Methods & Expertise for Research Infrastructure

Die MitarbeiterInnen verfügen über Expertise zu den verschiedensten Mineralgruppen, zu Gesteinen und Edel- und Schmucksteinen, insbesondere zu Materialien aus Vorkommen in der Steiermark sowie aus Vulkangebieten, alpinotypen Klüften und Lagerstätten weltweit. Eine weitere Expertise ist in der Bestimmung von biogenen Körpersteinen vorhanden (Harn- und Nierensteine von Mensch und Tier).
Makroskopische und mikroskopische Materialbeurteilung mittels Lichtmikroskopie (Makroskop, Durch- und Auflichtmikroskop), Digitalmikroskop Keyence VHX-7000, Ultrastruktur-Analysen und Anfertigung von Abbildungen mittels Raster-Elektronenmikroskopie. Mineralbestimmung mittels Röntgendiffraktometrie, Infrarot-Spektroskopie und Bestimmung der chemischen Zusammensetzung mittels EDX- und WDX- Analytik am Raster-Elektronenmikroskop.
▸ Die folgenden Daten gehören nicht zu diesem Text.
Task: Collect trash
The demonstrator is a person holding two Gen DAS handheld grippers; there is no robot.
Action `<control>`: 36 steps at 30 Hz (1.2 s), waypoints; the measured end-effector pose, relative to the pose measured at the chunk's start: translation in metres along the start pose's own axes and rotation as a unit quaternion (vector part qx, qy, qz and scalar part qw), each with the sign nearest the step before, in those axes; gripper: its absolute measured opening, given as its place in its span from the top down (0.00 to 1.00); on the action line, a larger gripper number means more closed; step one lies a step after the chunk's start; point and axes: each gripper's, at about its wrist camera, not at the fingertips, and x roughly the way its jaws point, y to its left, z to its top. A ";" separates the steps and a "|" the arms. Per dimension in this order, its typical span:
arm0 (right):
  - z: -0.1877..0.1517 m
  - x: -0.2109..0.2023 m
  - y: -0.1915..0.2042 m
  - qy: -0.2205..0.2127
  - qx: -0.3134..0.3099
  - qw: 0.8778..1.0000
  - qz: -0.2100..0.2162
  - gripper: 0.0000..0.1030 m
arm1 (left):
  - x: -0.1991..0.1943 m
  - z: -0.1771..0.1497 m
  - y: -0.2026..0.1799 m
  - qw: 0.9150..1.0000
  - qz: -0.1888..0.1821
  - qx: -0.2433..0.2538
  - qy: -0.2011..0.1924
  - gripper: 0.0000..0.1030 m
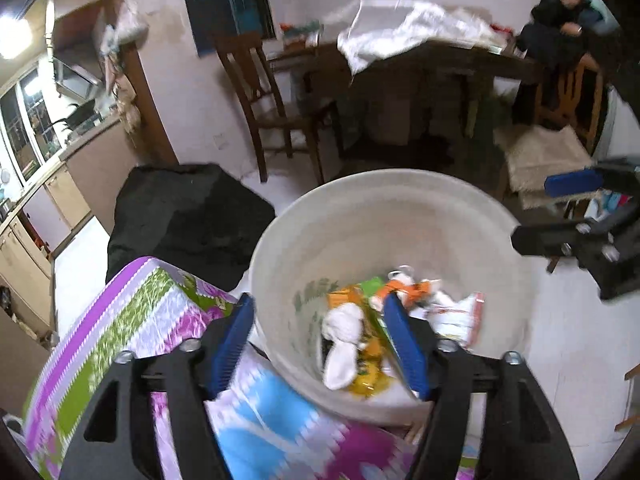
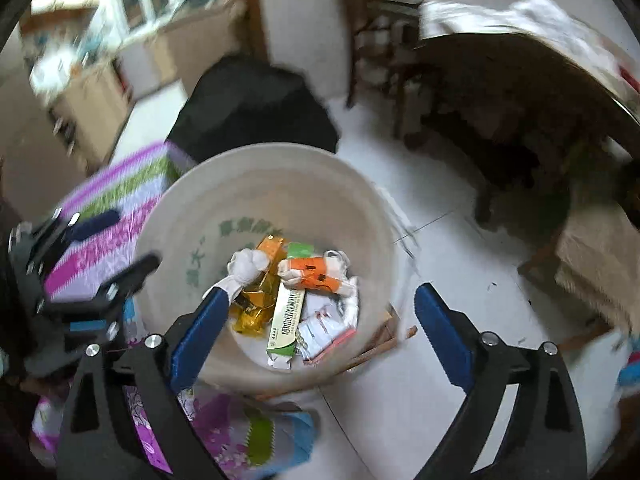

Allocation to Core Facility

Naturkundemuseum, Universalmuseum Joanneum

Chefkurator Mineralogie
Dr. Bernd Moser
Naturkunde, Mineralogie
Tel.: +43/664/8017-9741
bernd.moser@museum-joanneum.at
https://www.museum-joanneum.at/naturkundemuseum/sammlungen-forschung/mineralogie

Kurator
Mag. Dr. Hans-Peter Bojar
Naturkunde, Mineralogie
Tel.: +43/664/8017-9743
hans-peter.bojar@museum-joanneum.at
https://www.museum-joanneum.at/naturkundemuseum/sammlungen-forschung/mineralogie

Kuratorin
Mag. Barbara Leikauf
Naturkunde, Mineralogie
Tel.: +43/316/8017-9742
barbara.leikauf@museum-joanneum.at
https://www.museum-joanneum.at/naturkundemuseum/sammlungen-forschung/mineralogie
Nach vorheriger Terminvereinbarung sind die Sammlungen für Wissenschafter frei zugänglich.
Kooperationen bestehen mit geowissenschaftlichen Institutionen insbesonders in der Steiermark und in Europa, in Form von wissenschaftlicher Zusammenarbeit, Ausleihen von Material zum Zweck von wissenschaftlichen Untersuchungen bzw. mit zahlreichen Privatsammlern in Form von Materialbestimmung und Austausch von Informationen und der Übernahme, Bestimmung und Lagerung von Belegmaterial.